From the data below, return the exact lines starting at the line containing "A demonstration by" and ending at the line containing "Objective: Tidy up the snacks", both included, and nothing else.

### Supplied information

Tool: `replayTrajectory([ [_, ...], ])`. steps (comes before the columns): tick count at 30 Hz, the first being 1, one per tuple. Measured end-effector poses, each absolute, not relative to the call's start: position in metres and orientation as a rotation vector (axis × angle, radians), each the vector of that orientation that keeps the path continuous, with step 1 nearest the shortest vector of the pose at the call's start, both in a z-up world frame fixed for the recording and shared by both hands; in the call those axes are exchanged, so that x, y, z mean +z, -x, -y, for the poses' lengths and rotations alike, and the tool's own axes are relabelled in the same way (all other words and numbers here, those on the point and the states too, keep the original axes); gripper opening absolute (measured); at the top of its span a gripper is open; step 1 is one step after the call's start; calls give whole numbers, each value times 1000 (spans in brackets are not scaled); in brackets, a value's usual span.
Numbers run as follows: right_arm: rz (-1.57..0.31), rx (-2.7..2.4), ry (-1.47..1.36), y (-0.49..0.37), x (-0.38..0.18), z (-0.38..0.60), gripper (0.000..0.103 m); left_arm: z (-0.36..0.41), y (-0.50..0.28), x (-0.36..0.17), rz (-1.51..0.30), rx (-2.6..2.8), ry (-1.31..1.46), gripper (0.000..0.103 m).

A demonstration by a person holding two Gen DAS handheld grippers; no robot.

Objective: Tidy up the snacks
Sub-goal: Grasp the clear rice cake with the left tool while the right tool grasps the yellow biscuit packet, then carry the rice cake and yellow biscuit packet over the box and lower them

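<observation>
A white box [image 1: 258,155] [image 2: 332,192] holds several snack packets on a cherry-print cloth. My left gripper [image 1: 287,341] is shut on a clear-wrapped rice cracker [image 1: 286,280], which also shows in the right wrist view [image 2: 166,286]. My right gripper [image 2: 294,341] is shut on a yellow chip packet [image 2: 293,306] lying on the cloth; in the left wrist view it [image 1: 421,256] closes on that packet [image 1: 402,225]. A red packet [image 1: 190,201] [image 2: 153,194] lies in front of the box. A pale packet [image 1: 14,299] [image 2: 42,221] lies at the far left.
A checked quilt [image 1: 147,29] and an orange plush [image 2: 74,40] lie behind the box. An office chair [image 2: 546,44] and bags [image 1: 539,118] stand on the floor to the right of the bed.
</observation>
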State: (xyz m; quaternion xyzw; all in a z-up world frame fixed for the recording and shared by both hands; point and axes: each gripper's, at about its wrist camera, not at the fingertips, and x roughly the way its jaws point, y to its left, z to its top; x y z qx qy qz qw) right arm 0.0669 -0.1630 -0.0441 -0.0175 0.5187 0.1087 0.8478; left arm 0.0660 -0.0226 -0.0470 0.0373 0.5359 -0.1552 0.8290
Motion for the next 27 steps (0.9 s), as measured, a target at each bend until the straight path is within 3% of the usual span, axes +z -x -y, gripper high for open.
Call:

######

-- Completed exercise --
A demonstration by a person holding two Gen DAS handheld grippers; no robot.

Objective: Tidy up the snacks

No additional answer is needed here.